(ABOUT THIS TASK) What you output should match the data below exactly.

(GIVEN INFORMATION)

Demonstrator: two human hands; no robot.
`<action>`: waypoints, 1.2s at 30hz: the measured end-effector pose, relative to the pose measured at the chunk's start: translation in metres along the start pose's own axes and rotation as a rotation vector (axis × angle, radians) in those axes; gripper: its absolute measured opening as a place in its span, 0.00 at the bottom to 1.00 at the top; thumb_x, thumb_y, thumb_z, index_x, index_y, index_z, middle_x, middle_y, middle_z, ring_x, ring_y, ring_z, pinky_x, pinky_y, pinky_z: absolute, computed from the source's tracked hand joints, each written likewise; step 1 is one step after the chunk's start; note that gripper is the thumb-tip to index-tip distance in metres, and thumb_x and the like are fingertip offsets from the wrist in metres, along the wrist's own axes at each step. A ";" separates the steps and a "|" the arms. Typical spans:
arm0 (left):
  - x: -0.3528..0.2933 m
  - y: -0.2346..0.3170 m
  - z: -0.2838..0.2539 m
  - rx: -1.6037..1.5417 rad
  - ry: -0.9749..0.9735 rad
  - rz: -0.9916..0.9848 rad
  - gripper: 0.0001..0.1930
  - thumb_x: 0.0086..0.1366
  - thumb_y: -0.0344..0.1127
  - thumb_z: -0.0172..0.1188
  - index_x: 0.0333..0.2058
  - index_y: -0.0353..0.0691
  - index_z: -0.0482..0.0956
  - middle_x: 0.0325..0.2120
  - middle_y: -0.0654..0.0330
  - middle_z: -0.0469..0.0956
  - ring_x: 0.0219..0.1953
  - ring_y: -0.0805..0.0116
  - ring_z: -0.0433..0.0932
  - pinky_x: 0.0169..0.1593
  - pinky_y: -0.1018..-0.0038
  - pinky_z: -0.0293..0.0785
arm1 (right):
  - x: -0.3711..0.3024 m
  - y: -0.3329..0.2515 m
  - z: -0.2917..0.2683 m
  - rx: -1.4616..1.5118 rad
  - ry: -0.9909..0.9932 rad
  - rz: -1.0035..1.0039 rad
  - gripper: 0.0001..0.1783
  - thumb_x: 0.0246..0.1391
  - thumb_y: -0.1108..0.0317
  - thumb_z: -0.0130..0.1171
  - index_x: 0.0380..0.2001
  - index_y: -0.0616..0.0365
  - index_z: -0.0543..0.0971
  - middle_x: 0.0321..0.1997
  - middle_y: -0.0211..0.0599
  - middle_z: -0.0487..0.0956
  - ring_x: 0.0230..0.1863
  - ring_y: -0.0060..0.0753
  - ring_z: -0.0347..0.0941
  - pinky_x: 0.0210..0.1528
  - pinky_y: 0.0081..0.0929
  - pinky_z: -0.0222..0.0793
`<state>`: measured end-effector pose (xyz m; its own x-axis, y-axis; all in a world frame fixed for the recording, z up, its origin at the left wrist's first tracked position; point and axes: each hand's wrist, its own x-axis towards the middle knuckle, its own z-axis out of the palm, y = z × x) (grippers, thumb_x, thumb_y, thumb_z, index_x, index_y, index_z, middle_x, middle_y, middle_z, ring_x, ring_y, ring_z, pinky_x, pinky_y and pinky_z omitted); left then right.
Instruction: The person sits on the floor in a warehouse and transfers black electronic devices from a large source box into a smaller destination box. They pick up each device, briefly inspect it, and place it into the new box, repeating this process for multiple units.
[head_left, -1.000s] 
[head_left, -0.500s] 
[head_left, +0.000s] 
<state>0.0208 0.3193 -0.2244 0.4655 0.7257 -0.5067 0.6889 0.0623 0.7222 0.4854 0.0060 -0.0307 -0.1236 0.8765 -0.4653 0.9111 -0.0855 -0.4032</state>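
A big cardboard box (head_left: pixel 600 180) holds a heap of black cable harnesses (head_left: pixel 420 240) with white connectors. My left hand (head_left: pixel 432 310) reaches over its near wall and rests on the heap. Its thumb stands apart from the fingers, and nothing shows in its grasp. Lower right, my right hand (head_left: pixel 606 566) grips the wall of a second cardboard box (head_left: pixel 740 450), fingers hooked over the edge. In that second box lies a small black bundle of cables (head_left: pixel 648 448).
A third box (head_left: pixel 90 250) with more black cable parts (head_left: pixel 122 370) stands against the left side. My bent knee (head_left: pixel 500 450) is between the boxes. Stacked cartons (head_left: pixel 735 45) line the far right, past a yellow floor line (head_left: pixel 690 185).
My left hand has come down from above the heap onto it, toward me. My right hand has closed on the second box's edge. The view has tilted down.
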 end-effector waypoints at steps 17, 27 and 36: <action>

(ANSWER BOX)
Demonstrator: two human hands; no robot.
`<action>`: waypoints, 1.2s at 30hz: the measured end-effector pose, relative to the pose measured at the chunk's start: translation in metres along the start pose's own axes and rotation as a rotation vector (axis × angle, radians) in those axes; gripper: its absolute measured opening as a place in its span, 0.00 at the bottom to 1.00 at the top; thumb_x, thumb_y, thumb_z, index_x, index_y, index_z, middle_x, middle_y, middle_z, ring_x, ring_y, ring_z, pinky_x, pinky_y, pinky_z: absolute, computed from the source's tracked hand joints, each written likewise; step 1 is one step after the chunk's start; note that gripper is the thumb-tip to index-tip distance in metres, and thumb_x and the like are fingertip offsets from the wrist in metres, along the wrist's own axes at each step. A ";" separates the steps and a "|" the arms. Typical spans:
arm0 (left):
  - x: -0.3528..0.2933 m
  - y: -0.2346..0.3170 m
  - z: -0.2838..0.2539 m
  - rx: -1.6037..1.5417 rad
  - ry: -0.9749..0.9735 rad
  - rz: -0.9916..0.9848 rad
  - gripper: 0.0001..0.1930
  - thumb_x: 0.0086..0.1366
  - thumb_y: -0.0344..0.1127
  - thumb_z: -0.0172..0.1188
  - index_x: 0.0333..0.2058
  - index_y: -0.0353..0.0691
  - index_z: -0.0482..0.0956
  - middle_x: 0.0325..0.2120
  - middle_y: -0.0654..0.0330
  - middle_z: -0.0469..0.0956
  - ring_x: 0.0219..0.1953
  - ring_y: -0.0805..0.0116
  - ring_z: -0.0433..0.0932
  - pinky_x: 0.0169..0.1593
  - pinky_y: -0.1018..-0.0038
  - pinky_z: -0.0293..0.0785
arm1 (right):
  - x: -0.3711..0.3024 m
  - y: -0.3329..0.2515 m
  - z: -0.2917..0.2683 m
  - rx: -1.4616..1.5118 rad
  - ry: -0.9909..0.9932 rad
  - rz: -1.0035..1.0039 rad
  - gripper: 0.0001..0.1783
  - thumb_x: 0.0246..0.1391
  - thumb_y: -0.1108..0.0317
  - thumb_z: -0.0130..0.1171
  - index_x: 0.0380..0.2001
  - index_y: -0.0616..0.0365
  - index_z: -0.0543..0.0971
  - middle_x: 0.0321..0.1997
  - middle_y: -0.0211..0.0599
  - middle_z: -0.0487..0.0956
  - ring_x: 0.0230..0.1863
  - ring_y: -0.0060..0.0753
  - ring_z: -0.0347..0.0941
  - pinky_x: 0.0210..0.1528
  - pinky_y: 0.0081..0.0929
  - pinky_z: -0.0222..0.0793
`<state>`: measured end-effector pose (xyz m; its own x-axis, y-axis; all in a world frame fixed for the recording, z up, its origin at the left wrist's first tracked position; point and axes: each hand's wrist, its own x-axis towards the middle knuckle, its own z-axis out of the palm, y = z × x) (grippers, thumb_x, thumb_y, thumb_z, index_x, index_y, index_z, middle_x, middle_y, middle_z, ring_x, ring_y, ring_z, pinky_x, pinky_y and pinky_z omitted); left then right.
Instruction: The person sits on the floor in a warehouse and transfers black electronic devices from a large source box into a smaller destination box. They pick up each device, briefly inspect it, and place it into the new box, repeating this process for multiple units.
[head_left, -1.000s] 
[head_left, -0.500s] 
[head_left, +0.000s] 
<state>0.0208 0.3193 -0.2244 0.4655 0.7257 -0.5067 0.6889 0.0623 0.7222 0.4854 0.0060 -0.0307 -0.1236 0.8765 -0.4653 0.9111 -0.0855 -0.4032</state>
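A big cardboard box (head_left: pixel 600 180) holds a heap of black cable harnesses (head_left: pixel 420 240) with white connectors. My left hand (head_left: pixel 432 310) reaches over its near wall and rests on the heap. Its thumb stands apart from the fingers, and nothing shows in its grasp. Lower right, my right hand (head_left: pixel 606 566) grips the wall of a second cardboard box (head_left: pixel 740 450), fingers hooked over the edge. In that second box lies a small black bundle of cables (head_left: pixel 648 448).
A third box (head_left: pixel 90 250) with more black cable parts (head_left: pixel 122 370) stands against the left side. My bent knee (head_left: pixel 500 450) is between the boxes. Stacked cartons (head_left: pixel 735 45) line the far right, past a yellow floor line (head_left: pixel 690 185).
My left hand has come down from above the heap onto it, toward me. My right hand has closed on the second box's edge. The view has tilted down.
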 end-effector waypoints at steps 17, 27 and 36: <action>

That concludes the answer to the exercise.